Better Late Than Never? FDA Issues Draft Guidance To Encourage The Submission Of Late New Dietary Ingredient (NDI) Notifications

By Cynthia L. Meyer and Justine E. Lenehan

The U.S. Food and Drug Administration (FDA) announced on May 19, 2022, the availability of a draft guidance intended to increase the submission to the agency of safety information for dietary supplements currently on the market.  Specifically, the draft guidance, entitled “Policy Regarding Certain New Dietary Ingredients and Dietary Supplements Subject to the Requirement for Pre-market Notification,” outlines FDA’s proposed policy of enforcement discretion to encourage the submission of new dietary ingredient (NDI)[1] notifications by dietary supplement manufacturers and distributors who have not previously submitted such notifications to FDA.

The Dietary Supplement Health and Education Act of 1994 (DSHEA) requires that manufacturers or distributors of a dietary supplement containing an NDI submit a premarket safety notification (also known as an NDI notification) to FDA at least 75 days prior to the dietary supplement’s introduction into interstate commerce.  21 U.S.C. § 350b(a)(2).  The notification must detail the basis upon which the manufacturer/distributor has concluded that the NDI-containing dietary supplement will reasonably be expected to be safe.  Failure to do so renders the dietary supplement adulterated under the Federal Food, Drug, and Cosmetic Act (FDCA).  21 U.S.C. § 342(f).  However, FDA is aware of dietary supplements currently on the market for which an NDI notification was required but never submitted and estimates that roughly 3,400 additional NDI notifications should have been submitted since DSHEA’s enactment.

Accordingly, FDA proposes to establish a limited period of enforcement discretion with respect to the premarket safety notification under certain circumstances to allow manufacturers and distributors to submit late NDI notifications without penalty.  In order to take advantage of FDA’s enforcement discretion policy as proposed under the draft guidance, manufacturers or distributors would need to submit all information required under 21 C.F.R. § 190.6 (regarding NDI notifications) and the information recommended under section III.B of the draft guidance within 180 days of the Federal Register notice announcing the availability of the final guidance document.  Additionally, the dietary supplement would need to have been marketed in the United States as of May 20, 2022. 

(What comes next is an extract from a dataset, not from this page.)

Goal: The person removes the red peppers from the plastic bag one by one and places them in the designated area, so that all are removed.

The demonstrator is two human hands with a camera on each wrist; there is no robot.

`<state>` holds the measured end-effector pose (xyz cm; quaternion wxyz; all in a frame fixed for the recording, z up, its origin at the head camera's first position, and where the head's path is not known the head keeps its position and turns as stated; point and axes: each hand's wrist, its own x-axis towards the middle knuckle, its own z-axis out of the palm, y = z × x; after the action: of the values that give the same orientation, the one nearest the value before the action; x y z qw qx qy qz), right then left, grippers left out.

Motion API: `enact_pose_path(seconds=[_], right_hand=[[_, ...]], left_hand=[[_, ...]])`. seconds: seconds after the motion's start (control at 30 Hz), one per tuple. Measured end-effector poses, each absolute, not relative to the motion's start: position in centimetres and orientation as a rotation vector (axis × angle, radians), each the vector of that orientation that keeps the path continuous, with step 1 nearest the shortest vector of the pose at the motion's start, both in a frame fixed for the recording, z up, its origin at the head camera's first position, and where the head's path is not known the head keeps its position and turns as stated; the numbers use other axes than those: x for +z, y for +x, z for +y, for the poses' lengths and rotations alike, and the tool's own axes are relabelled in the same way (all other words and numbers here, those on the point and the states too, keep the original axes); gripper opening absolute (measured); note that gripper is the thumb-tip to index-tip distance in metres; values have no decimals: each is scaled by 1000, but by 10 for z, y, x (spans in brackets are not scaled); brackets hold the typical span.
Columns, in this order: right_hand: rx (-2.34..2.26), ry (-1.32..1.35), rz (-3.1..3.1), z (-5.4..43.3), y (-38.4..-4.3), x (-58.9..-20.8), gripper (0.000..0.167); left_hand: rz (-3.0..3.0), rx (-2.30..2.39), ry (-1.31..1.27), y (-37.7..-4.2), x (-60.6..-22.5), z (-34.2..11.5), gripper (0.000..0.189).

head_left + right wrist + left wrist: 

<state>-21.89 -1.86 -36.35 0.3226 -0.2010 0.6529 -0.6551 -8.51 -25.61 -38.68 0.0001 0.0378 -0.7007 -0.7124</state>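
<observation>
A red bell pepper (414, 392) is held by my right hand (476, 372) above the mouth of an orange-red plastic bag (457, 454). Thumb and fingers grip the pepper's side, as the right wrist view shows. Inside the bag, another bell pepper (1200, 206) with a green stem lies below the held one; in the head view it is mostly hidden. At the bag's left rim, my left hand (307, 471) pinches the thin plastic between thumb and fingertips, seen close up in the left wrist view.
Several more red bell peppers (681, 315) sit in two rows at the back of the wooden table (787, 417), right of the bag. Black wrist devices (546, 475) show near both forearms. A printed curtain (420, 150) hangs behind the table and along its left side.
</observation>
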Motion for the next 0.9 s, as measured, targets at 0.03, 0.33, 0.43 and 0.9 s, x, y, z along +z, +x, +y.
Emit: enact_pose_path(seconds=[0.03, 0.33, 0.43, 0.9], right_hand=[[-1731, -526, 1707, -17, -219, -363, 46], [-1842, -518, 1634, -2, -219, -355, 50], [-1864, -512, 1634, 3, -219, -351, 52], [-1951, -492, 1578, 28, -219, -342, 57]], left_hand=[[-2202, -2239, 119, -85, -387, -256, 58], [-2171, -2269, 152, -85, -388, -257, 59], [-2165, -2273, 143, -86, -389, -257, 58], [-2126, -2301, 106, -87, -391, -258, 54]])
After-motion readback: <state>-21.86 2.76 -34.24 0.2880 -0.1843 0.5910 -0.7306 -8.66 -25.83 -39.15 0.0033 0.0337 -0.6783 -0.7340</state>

Section III.B of the draft guidance recommends that NDI notifications submitted in response to this policy include the following information (in addition to the information required pursuant to FDA’s implementing regulations under 21 C.F.R. § 190.6):

  • Documentation that the dietary supplement was marketed in the United States as of May 20, 2022;
  • A copy of the dietary supplement’s current label;
  • Information to support that the product is reasonably expected to be safe (e.g., a history of safe use, safety studies, etc.); and
  • Evidence related to the product’s history of safe use since it has been on the market (including any consumer complaints or adverse events).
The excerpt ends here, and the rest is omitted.